Task to carry out: Word for word, transcribe the data below.

Recorded data:
☆ ☆ ☆

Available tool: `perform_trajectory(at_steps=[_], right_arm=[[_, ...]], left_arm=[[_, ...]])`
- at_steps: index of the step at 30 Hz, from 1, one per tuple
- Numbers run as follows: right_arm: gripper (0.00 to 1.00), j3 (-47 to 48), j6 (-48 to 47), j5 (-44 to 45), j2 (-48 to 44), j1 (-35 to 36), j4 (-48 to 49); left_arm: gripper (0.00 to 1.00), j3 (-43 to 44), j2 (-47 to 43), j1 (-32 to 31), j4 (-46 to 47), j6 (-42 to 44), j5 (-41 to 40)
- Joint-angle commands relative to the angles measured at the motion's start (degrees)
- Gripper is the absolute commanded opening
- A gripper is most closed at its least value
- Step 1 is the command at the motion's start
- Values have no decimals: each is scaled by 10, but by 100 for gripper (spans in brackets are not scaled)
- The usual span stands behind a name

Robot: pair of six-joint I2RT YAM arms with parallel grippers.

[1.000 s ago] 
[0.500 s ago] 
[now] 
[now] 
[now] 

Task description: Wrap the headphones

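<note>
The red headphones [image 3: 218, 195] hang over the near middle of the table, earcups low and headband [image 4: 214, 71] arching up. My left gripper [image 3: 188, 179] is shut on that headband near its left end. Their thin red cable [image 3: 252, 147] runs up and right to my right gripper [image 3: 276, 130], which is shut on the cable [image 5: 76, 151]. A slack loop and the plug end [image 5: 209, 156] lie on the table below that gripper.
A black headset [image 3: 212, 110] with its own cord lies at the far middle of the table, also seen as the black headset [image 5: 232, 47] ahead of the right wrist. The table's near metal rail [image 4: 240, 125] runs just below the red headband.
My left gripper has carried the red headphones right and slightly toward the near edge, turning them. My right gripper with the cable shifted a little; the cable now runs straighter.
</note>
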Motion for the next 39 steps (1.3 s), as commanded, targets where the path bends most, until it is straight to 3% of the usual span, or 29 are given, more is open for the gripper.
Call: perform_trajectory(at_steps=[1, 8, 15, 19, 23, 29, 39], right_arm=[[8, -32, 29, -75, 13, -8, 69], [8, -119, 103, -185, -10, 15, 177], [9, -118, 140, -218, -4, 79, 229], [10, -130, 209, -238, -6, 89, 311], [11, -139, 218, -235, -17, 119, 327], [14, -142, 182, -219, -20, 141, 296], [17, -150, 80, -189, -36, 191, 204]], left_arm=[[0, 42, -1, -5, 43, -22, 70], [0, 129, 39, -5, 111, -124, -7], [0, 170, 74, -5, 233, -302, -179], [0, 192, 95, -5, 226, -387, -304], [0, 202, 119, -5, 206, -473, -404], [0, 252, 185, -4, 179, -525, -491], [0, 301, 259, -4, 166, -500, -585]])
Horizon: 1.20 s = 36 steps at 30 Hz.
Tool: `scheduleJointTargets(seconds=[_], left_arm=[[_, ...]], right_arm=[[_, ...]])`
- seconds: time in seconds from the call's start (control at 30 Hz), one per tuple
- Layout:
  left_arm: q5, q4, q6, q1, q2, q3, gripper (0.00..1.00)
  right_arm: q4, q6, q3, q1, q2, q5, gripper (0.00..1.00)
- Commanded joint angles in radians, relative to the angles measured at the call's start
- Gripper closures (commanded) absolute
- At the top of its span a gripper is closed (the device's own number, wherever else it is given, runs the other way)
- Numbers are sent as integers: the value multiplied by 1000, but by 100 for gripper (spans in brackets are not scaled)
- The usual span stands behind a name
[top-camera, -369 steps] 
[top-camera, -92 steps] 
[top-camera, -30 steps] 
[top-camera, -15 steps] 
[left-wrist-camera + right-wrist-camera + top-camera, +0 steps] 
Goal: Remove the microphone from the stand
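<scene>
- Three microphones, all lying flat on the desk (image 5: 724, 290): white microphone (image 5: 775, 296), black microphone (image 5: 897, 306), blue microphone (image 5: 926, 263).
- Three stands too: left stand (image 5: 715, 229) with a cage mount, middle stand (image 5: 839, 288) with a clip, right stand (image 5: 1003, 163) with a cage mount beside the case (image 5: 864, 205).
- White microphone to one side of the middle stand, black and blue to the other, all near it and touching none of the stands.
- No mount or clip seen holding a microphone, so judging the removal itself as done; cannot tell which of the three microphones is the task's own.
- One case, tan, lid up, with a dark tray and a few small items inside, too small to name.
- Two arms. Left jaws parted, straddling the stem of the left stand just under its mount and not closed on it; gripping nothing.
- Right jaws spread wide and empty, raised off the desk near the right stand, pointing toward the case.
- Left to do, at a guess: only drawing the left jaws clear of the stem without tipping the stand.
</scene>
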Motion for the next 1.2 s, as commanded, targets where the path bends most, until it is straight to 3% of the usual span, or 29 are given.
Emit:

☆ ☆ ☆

Response area:
Available tool: `perform_trajectory(at_steps=[_], right_arm=[[_, ...]], left_arm=[[_, ...]])`
- at_steps: index of the step at 30 Hz, from 1, one per tuple
- Numbers run as follows: right_arm: gripper (0.00 to 1.00), j3 (-47 to 48), j6 (-48 to 47), j5 (-44 to 45), j2 (-48 to 44), j1 (-35 to 36), j4 (-48 to 49); left_arm: gripper (0.00 to 1.00), j3 (-43 to 44), j2 (-47 to 43), j1 (-32 to 31), j4 (-46 to 47), j6 (-42 to 44), j5 (-41 to 40)
- Joint-angle commands relative to the angles measured at the motion's start (degrees)
- Gripper is the absolute commanded opening
- A gripper is most closed at its least value
- Step 1 is the command at the motion's start
- Values have no decimals: each is scaled by 10, but by 100 for gripper (spans in brackets are not scaled)
- The usual span stands behind a name

Robot: pair of six-joint I2RT YAM arms with parallel grippers.

[1.000 s ago] 
[0.500 s ago] 
[now] 
[now] 
[now] 

Task description: Wrap the headphones

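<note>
The red headphones [image 3: 218, 195] hang over the near middle of the table, earcups low and headband [image 4: 214, 71] arching up. My left gripper [image 3: 188, 179] is shut on that headband near its left end. Their thin red cable [image 3: 252, 147] runs up and right to my right gripper [image 3: 276, 130], which is shut on the cable [image 5: 76, 151]. A slack loop and the plug end [image 5: 209, 156] lie on the table below that gripper.
A black headset [image 3: 212, 110] with its own cord lies at the far middle of the table, also seen as the black headset [image 5: 232, 47] ahead of the right wrist. The table's near metal rail [image 4: 240, 125] runs just below the red headband.
My left gripper has carried the red headphones right and slightly toward the near edge, turning them. My right gripper with the cable shifted a little; the cable now runs straighter.
</note>
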Motion for the next 39 steps (1.3 s), as commanded, targets where the path bends most, until it is straight to 3% of the usual span, or 29 are given, more is open for the gripper.
Call: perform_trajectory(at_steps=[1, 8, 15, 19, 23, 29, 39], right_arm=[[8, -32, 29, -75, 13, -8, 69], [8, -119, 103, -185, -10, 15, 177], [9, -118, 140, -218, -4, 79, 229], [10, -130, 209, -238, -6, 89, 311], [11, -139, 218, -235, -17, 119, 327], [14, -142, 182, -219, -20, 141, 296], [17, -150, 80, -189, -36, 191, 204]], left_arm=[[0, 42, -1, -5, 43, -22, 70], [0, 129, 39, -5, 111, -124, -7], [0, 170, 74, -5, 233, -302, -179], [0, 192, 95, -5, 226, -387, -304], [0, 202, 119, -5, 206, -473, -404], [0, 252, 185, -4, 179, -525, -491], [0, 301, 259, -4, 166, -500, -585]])
Horizon: 1.20 s = 36 steps at 30 Hz.
Tool: `scheduleJointTargets(seconds=[_], left_arm=[[_, ...]], right_arm=[[_, ...]])`
- seconds: time in seconds from the call's start (control at 30 Hz), one per tuple
- Layout:
  left_arm: q5, q4, q6, q1, q2, q3, gripper (0.00..1.00)
  right_arm: q4, q6, q3, q1, q2, q5, gripper (0.00..1.00)
- Commanded joint angles in radians, relative to the angles measured at the call's start
- Gripper closures (commanded) absolute
- At the top of its span a gripper is closed (the device's own number, wherever else it is given, runs the other way)
- Numbers are sent as integers: the value multiplied by 1000, but by 100 for gripper (spans in brackets are not scaled)
- The usual span stands behind a name
[top-camera, -369 steps] 
[top-camera, -92 steps] 
[top-camera, -30 steps] 
[top-camera, -15 steps] 
[left-wrist-camera + right-wrist-camera + top-camera, +0 steps] 
Goal: Remove the microphone from the stand
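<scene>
- Three microphones, all lying flat on the desk (image 5: 724, 290): white microphone (image 5: 775, 296), black microphone (image 5: 897, 306), blue microphone (image 5: 926, 263).
- Three stands too: left stand (image 5: 715, 229) with a cage mount, middle stand (image 5: 839, 288) with a clip, right stand (image 5: 1003, 163) with a cage mount beside the case (image 5: 864, 205).
- White microphone to one side of the middle stand, black and blue to the other, all near it and touching none of the stands.
- No mount or clip seen holding a microphone, so judging the removal itself as done; cannot tell which of the three microphones is the task's own.
- One case, tan, lid up, with a dark tray and a few small items inside, too small to name.
- Two arms. Left jaws parted, straddling the stem of the left stand just under its mount and not closed on it; gripping nothing.
- Right jaws spread wide and empty, raised off the desk near the right stand, pointing toward the case.
- Left to do, at a guess: only drawing the left jaws clear of the stem without tipping the stand.
</scene>
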Motion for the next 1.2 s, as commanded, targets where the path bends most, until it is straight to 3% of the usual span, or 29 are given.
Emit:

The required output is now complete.